WHAT TO PRODUCE =>
Whenever a line in the material below includes "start", copy that line.

GIVEN MATERIAL =>

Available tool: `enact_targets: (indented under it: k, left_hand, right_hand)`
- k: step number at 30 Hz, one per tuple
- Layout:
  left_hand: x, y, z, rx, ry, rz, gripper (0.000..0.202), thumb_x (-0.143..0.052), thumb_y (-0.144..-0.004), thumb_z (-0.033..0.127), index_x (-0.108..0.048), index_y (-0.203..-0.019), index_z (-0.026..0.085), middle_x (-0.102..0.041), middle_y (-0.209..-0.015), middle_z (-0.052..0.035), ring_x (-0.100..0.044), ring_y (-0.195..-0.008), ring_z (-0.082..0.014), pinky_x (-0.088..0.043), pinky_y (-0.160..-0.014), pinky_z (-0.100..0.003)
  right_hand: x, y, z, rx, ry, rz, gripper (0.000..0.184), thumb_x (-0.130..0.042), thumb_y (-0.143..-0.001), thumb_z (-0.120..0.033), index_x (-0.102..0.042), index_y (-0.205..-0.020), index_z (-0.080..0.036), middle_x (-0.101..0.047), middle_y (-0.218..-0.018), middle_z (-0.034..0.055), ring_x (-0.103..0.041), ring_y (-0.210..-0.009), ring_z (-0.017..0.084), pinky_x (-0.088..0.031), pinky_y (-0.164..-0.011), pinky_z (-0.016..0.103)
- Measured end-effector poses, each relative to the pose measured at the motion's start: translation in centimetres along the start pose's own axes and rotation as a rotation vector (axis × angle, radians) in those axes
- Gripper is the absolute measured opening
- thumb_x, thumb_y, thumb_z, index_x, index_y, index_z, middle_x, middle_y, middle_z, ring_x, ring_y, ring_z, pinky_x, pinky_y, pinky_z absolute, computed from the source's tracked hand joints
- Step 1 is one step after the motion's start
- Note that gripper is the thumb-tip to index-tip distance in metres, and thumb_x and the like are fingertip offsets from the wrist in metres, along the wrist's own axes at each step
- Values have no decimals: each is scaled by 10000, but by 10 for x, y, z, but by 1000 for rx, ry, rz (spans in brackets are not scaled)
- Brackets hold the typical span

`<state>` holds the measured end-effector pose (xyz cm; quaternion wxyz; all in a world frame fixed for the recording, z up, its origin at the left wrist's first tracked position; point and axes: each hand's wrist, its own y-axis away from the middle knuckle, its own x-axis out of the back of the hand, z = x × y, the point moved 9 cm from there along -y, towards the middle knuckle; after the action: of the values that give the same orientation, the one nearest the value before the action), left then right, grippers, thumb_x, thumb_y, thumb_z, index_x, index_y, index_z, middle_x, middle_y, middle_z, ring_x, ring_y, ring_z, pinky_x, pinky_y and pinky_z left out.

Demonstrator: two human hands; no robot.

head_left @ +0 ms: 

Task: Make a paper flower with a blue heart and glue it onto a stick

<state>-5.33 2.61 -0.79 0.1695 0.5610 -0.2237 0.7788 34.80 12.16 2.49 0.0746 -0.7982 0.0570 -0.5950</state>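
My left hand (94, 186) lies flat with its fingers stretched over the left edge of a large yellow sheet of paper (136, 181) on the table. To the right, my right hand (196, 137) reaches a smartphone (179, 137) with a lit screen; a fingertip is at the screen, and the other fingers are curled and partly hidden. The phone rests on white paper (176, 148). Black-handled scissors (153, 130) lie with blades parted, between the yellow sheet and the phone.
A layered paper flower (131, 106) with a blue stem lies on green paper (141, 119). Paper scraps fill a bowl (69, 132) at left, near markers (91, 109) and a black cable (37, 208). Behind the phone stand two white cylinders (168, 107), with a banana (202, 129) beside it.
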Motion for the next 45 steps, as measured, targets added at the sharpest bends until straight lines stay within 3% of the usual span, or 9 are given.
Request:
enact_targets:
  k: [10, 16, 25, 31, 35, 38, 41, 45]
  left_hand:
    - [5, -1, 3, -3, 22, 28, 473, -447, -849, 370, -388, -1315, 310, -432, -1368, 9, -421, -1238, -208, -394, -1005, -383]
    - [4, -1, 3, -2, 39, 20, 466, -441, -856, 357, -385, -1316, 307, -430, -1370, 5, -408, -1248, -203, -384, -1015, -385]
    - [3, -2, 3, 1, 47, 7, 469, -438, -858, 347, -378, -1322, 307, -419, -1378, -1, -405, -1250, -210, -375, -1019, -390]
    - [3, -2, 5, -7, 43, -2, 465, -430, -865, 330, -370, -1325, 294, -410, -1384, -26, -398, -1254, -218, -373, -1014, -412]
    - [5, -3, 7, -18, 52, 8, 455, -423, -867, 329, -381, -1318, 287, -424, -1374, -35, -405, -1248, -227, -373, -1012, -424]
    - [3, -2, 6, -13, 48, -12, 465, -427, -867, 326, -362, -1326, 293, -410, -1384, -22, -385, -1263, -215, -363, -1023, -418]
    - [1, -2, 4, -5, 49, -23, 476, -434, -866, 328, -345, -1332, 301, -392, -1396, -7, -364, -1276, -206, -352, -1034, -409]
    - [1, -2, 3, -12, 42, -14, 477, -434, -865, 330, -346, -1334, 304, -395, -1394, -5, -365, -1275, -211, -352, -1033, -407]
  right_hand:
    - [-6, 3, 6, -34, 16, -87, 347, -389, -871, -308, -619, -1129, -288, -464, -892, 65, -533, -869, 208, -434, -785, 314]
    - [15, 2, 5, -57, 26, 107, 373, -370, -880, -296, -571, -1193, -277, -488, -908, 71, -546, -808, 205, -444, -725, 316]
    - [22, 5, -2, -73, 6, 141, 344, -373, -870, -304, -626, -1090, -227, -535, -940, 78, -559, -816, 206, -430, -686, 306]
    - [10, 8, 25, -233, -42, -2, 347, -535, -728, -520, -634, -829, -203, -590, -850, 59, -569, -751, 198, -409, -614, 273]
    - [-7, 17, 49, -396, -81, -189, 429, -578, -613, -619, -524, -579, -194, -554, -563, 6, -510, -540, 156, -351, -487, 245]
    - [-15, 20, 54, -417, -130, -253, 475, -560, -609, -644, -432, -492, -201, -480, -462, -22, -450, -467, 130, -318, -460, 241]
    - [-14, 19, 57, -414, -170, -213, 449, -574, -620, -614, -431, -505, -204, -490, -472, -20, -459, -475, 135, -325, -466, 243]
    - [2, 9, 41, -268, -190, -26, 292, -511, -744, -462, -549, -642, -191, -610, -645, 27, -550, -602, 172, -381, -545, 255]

FINISHED EXERCISE =>
- Measured end-effector poses, each relative to the pose measured at the motion's start: translation in centimetres along the start pose's own axes and rotation as a rotation vector (axis × angle, radians) in those axes
- Step 1 is one step after the motion's start

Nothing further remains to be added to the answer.